### DIRECTIONS
Make an exact copy of the listing below.

### SOURCE MATERIAL
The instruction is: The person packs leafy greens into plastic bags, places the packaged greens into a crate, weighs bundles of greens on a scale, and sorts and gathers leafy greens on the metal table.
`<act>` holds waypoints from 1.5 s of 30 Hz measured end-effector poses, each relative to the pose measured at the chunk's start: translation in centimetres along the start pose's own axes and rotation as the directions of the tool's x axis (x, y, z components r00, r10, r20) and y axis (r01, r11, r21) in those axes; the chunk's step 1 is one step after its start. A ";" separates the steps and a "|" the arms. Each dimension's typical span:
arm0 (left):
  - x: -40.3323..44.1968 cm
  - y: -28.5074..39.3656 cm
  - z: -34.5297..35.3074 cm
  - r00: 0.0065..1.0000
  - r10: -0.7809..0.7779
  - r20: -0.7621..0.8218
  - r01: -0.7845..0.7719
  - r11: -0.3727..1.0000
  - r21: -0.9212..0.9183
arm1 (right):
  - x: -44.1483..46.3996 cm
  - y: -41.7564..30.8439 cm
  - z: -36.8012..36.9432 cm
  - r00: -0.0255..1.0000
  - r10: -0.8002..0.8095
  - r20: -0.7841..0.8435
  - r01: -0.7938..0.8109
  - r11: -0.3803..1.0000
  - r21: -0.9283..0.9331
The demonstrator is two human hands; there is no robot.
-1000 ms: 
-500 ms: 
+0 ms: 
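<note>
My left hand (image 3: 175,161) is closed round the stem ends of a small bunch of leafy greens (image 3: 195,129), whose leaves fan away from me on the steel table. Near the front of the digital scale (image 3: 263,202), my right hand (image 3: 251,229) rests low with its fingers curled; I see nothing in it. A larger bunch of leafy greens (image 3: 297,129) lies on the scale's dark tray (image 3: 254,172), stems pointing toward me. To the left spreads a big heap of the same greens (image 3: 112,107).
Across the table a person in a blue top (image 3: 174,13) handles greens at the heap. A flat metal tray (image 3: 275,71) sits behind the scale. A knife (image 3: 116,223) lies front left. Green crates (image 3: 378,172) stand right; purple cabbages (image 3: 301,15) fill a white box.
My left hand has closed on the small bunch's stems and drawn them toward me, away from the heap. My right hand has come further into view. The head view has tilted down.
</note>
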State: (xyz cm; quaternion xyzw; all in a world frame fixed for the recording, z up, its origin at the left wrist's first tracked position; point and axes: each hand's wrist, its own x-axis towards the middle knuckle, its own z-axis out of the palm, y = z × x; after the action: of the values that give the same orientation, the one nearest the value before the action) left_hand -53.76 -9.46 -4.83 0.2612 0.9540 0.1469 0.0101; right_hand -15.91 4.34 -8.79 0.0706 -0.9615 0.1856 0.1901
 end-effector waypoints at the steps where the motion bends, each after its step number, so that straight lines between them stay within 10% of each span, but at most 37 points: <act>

### TASK RESPONSE
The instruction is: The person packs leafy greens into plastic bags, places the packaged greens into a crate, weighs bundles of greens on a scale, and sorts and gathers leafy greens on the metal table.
`<act>` holds waypoints from 1.5 s of 30 Hz measured end-effector poses, each relative to the pose measured at the chunk's start: translation in centimetres along the start pose's own axes and rotation as the directions of the tool's x axis (x, y, z components r00, r10, r20) and y axis (r01, r11, r21) in those axes; the chunk's step 1 is one step after its start. A ";" separates the steps and a "|" the arms. Each dimension's typical span:
arm0 (left):
  - x: -40.3323..44.1968 cm
  - y: -28.5074..39.3656 cm
  - z: -34.5297..35.3074 cm
  - r00: 0.0065..1.0000
  - r10: -0.7809..0.7779
  - r20: -0.7621..0.8218
  - r01: -0.7845..0.7719
  - r11: -0.3727..1.0000
  - r21: -0.9212..0.9183
arm1 (right):
  - x: -44.1483..46.3996 cm
  - y: -41.7564..30.8439 cm
  - z: -36.8012..36.9432 cm
  - r00: -0.0255..1.0000
  - r10: -0.8002..0.8095
  - r20: -0.7841..0.8435
  - r01: -0.7938..0.8109
  - r11: -0.3803..1.0000
  - r21: -0.9283..0.9331
The demonstrator is two human hands; there is no robot.
-1000 ms: 
-500 ms: 
+0 ms: 
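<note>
My left hand (image 3: 175,161) is closed round the stem ends of a small bunch of leafy greens (image 3: 195,129), whose leaves fan away from me on the steel table. Near the front of the digital scale (image 3: 263,202), my right hand (image 3: 251,229) rests low with its fingers curled; I see nothing in it. A larger bunch of leafy greens (image 3: 297,129) lies on the scale's dark tray (image 3: 254,172), stems pointing toward me. To the left spreads a big heap of the same greens (image 3: 112,107).
Across the table a person in a blue top (image 3: 174,13) handles greens at the heap. A flat metal tray (image 3: 275,71) sits behind the scale. A knife (image 3: 116,223) lies front left. Green crates (image 3: 378,172) stand right; purple cabbages (image 3: 301,15) fill a white box.
My left hand has closed on the small bunch's stems and drawn them toward me, away from the heap. My right hand has come further into view. The head view has tilted down.
</note>
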State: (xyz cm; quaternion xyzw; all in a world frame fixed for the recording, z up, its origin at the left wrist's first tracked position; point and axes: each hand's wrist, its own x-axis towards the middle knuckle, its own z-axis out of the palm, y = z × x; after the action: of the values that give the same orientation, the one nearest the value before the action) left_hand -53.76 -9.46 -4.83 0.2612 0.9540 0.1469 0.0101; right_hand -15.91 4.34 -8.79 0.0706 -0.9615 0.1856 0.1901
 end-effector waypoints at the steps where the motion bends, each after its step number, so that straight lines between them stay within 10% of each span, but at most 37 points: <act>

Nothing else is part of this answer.